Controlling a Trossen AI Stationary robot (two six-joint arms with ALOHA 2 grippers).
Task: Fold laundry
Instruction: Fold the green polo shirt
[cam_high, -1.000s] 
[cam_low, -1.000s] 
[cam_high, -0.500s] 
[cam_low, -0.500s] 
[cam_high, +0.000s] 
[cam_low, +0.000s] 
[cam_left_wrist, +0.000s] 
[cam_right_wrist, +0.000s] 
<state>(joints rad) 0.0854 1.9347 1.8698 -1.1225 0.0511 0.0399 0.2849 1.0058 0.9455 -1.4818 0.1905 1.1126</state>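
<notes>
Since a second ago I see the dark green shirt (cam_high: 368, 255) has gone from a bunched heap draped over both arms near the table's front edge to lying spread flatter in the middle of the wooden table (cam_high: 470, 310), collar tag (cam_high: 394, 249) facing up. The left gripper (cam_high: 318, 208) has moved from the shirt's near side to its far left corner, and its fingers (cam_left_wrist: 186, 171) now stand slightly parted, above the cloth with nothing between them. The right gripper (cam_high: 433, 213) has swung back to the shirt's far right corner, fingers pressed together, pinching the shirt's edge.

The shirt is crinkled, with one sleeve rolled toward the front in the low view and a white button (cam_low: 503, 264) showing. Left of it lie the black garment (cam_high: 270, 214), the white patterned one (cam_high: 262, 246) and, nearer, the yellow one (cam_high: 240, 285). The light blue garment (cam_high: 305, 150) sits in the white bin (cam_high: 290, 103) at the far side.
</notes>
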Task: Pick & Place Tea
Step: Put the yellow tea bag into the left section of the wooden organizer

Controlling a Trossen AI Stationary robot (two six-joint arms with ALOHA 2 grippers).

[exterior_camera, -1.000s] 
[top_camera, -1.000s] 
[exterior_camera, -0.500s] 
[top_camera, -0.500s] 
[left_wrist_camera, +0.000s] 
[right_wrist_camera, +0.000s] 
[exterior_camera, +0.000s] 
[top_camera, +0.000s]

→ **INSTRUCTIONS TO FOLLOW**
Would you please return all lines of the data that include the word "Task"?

→ **RESULT OF THIS EXERCISE**
Task: Fold laundry
Task: Pick & Place Tea

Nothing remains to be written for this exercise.